Line by line, reproduce exactly the beginning of the listing below, ending with the line that contains "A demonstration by" and adding nothing.

#####

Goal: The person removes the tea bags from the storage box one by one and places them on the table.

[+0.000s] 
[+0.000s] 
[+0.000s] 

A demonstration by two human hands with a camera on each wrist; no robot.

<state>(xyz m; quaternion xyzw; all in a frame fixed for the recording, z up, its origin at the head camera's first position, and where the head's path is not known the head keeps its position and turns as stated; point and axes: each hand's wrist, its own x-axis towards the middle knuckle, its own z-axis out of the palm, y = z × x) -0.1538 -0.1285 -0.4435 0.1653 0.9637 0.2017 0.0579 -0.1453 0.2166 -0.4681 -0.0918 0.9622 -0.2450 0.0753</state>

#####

(Response):
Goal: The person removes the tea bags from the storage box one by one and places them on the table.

[+0.000s] 
[+0.000s] 
[+0.000s] 

A demonstration by two human hands with a camera on each wrist; no robot.

There is nothing further to add to the answer.